Supplement No. 23

Filed Pursuant to Rule 424(b)(3)

Registration No. 333-107066

 

WELLS REAL ESTATE INVESTMENT TRUST II, INC.

SUPPLEMENT NO. 23 DATED DECEMBER 22, 2004

TO THE PROSPECTUS DATED NOVEMBER 26, 2003

 

This document supplements, and should be read in conjunction with, the Prospectus of Wells Real Estate Investment Trust II, Inc. (“REIT II”) dated November 26, 2003, as supplemented by Supplement No. 9 dated May 18, 2004, which supersedes and replaces all prior supplements to the Prospectus, Supplement No. 17 dated August 17, 2004, which supersedes and replaces all prior supplements to the Prospectus subsequent to Supplement No. 9 and Supplement No. 22 dated November 22, 2004, which supersedes and replaces all prior supplements to the Prospectus subsequent to Supplement No. 17. Capitalized terms used in this Supplement have the same meanings as set forth in the Prospectus. The purpose of this Supplement is to disclose:

 

  the status of the offering of shares in REIT II;

 

  the probable acquisition of a nine-story office building containing approximately 275,000 rentable square feet in Downers Grove, Illinois by a joint venture between us and an unrelated party; and

 

  certain information regarding our indebtedness.

 

Status of the Offering

 

We commenced our initial public offering of 600 million shares of common stock on December 1, 2003. As of December 17, 2004, we had received aggregate gross offering proceeds of approximately $753.8 million from the sale of approximately 75.4 million shares in our initial public offering. After payment of approximately $15.1 million in acquisition fees, payment of approximately $71.6 million in selling commissions and dealer manager fees, payment of approximately $15.1 million in other organization and offering expenses and common stock redemptions of approximately $0.7 million pursuant to the share redemption program, as of December 17, 2004, we had raised aggregate net offering proceeds of approximately $651.3 million.

 

Probable Acquisition of Highland Landmark III Building

 

We, together with Lincoln – Highland Landmark III, LLC (“Lincoln”), an unrelated joint venture partner, anticipate purchasing a nine-story office building containing approximately 275,000 rentable square feet (the “Highland Landmark III Building”). The Highland Landmark III Building is located on an approximate 8.77-acre parcel of land in Downers Grove, Illinois. The purchase price of the Highland Landmark III Building is expected to be approximately $52.6 million, plus closing costs. Our share of the purchase price is expected to be approximately $50.0 million and is expected to be funded with net proceeds raised from this offering and proceeds from our $430.0 million line of credit with Bank of America, N.A. We will own 95% of the joint venture asset and anticipate receiving a preferred return on our capital contribution, assuming the property generates sufficient proceeds for distribution. Any excess operating cash flow will be shared between Lincoln and us based on the terms of the operating agreement. The seller of the Highland Landmark III Building is Highland Landmark Investors Partnership, an unaffiliated third party to Lincoln or us.

 

The Highland Landmark III Building, which was completed in 2000, is leased to PeopleSoft USA, Inc. (“PeopleSoft”) (approximately 40.3%), New York Life Insurance Company (“New York Life”) (approximately 11.3%) and various other office tenants (approximately 40.7%). Approximately 7.7% of the Highland Landmark III Building is currently vacant. The current aggregate annual base rent for PeopleSoft, New York Life and the 13 other tenants in the Highland Landmark III Buildings is approximately $4.3 million.

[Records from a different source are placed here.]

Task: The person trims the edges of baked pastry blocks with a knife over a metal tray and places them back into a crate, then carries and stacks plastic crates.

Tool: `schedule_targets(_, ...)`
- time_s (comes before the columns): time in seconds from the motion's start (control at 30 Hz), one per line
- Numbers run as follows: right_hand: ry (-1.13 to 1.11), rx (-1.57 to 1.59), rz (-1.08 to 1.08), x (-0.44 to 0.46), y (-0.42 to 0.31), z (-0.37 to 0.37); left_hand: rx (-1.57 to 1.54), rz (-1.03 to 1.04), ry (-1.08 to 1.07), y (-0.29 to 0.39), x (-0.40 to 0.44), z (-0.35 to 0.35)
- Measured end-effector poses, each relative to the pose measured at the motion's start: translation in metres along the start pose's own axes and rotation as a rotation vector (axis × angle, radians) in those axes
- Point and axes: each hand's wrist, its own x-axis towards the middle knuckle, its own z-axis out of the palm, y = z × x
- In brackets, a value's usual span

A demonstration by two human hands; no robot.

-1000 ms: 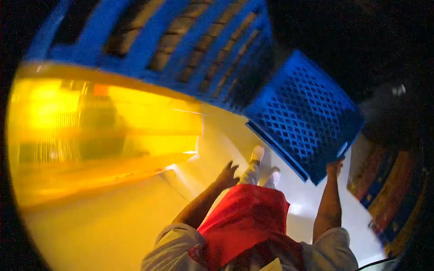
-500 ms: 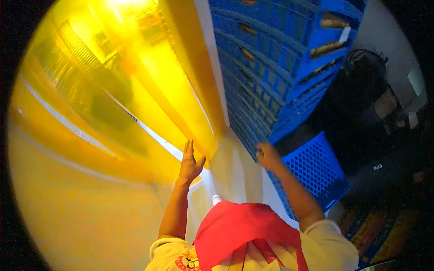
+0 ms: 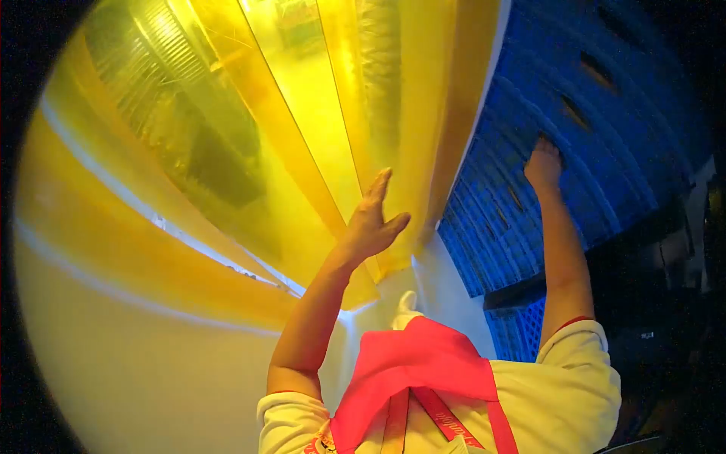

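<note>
My left hand [image 3: 376,225] is raised in front of the yellow see-through strip curtain [image 3: 302,155], its fingers stretched out and thumb apart. Nothing is in it, and whether the fingertips touch the plastic I cannot tell. To the right, my right hand [image 3: 544,163] is at a handle slot of a tall stack of blue plastic crates [image 3: 594,178]. Its fingers curl into the slot and are partly hidden.
Below the stack, a blue lattice-sided crate [image 3: 532,325] shows beside my right arm. A pale wall [image 3: 151,363] fills the lower left. Light floor [image 3: 446,291] runs between the curtain and the crates. The right side is dark.
The view has turned, and the crate stack now sits farther right. My right hand has risen from the low crate to a slot in the stack. My left hand has reached farther up toward the curtain.
</note>
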Motion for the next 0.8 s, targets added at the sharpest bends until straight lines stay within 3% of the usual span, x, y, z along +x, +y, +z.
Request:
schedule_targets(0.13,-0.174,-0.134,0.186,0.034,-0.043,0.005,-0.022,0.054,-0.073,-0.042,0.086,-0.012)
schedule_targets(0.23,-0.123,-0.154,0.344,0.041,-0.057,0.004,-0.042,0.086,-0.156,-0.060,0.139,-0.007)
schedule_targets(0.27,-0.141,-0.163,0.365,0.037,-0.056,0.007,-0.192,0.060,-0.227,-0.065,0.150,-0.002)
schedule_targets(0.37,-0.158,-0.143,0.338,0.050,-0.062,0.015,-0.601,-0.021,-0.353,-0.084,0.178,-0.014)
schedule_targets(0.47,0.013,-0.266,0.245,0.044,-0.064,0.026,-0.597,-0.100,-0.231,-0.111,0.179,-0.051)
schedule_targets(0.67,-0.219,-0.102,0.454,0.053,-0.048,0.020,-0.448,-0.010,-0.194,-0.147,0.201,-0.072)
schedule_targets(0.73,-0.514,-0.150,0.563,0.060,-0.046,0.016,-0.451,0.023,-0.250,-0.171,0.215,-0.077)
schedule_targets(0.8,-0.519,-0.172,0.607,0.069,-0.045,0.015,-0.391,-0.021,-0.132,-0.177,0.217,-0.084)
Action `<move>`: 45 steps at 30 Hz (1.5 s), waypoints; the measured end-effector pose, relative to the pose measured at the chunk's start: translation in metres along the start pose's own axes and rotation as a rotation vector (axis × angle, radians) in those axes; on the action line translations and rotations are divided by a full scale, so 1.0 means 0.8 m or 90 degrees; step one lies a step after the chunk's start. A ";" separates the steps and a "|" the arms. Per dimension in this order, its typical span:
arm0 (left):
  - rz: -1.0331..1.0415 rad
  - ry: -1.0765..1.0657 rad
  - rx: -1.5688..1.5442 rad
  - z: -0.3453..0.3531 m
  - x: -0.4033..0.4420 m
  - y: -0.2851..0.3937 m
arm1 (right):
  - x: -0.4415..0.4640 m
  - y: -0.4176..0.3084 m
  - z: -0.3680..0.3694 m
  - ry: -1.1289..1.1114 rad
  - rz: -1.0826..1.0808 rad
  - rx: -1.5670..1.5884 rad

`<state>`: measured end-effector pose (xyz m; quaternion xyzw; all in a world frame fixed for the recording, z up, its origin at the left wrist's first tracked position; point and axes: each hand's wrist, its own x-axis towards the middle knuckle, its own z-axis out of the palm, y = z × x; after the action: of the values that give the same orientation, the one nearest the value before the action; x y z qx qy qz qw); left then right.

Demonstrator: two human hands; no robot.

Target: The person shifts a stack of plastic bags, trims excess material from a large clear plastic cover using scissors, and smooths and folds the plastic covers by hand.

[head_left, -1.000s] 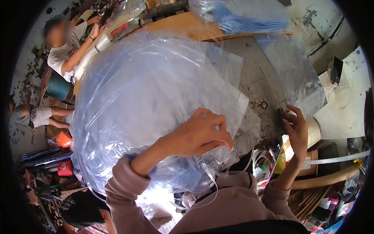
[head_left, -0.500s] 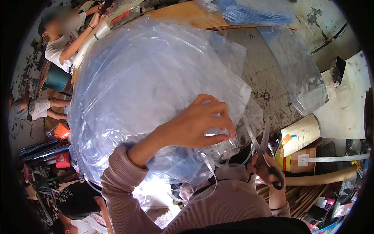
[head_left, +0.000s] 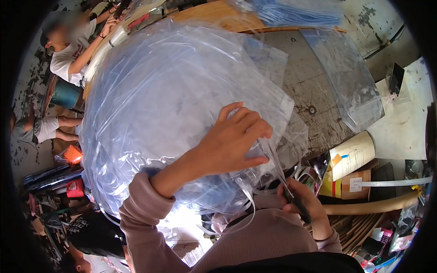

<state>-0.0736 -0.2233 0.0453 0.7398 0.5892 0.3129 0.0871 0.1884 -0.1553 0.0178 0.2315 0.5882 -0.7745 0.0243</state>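
Observation:
A large heap of clear plastic sheets (head_left: 173, 91) lies in front of me, layered and glossy. My left hand (head_left: 236, 139) rests over its near right part, palm down. Its fingers are bent but apart, the thumb well away from them. In my right hand (head_left: 307, 204) is a pair of scissors (head_left: 277, 166) with dark handles. Their blades point up and left toward my left fingertips, close together, at the edge of the plastic. Whether plastic lies between the blades I cannot tell. A clear plastic strip (head_left: 248, 193) loops down from the heap near my body.
Another clear sheet (head_left: 350, 86) hangs across the worn table (head_left: 327, 127) at right. Bluish plastic (head_left: 296, 13) is stacked at the back. A cardboard box (head_left: 355, 184) stands at right. One person (head_left: 68, 59) works at upper left; a person in a black cap (head_left: 93, 232) is at lower left.
The scissors have swung left and up toward my left hand, and their blades have closed together. My right hand has turned with them. My left fingers have shifted slightly and spread.

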 end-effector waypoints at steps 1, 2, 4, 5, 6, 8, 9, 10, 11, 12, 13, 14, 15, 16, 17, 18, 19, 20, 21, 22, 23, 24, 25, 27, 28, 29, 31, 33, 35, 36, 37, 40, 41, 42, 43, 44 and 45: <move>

The current weighted average remaining lease term for all tenants in the Highland Landmark III Buildings is approximately five years.

 

Although we have assessed the acquisition of the Highland Landmark III Building as probable, we cannot assure you that we will complete the acquisition. In some circumstances, if we fail to complete the transaction, we may forfeit significant amounts of earnest money.


Indebtedness

 

As of December 17, 2004, our leverage ratio, that is, the ratio of total debt to total purchase price of real estate assets plus cash and cash equivalents, was approximately 35%. As of December 17, 2004, total indebtedness was $350.1 million, which consisted of borrowings under our $430.0 million credit facility of approximately $145.0 million and fixed-rate mortgages on certain properties totaling approximately $205.1 million. Based on the value of our borrowing base properties, we had approximately $162.6 million in remaining capacity under our $430.0 million credit facility.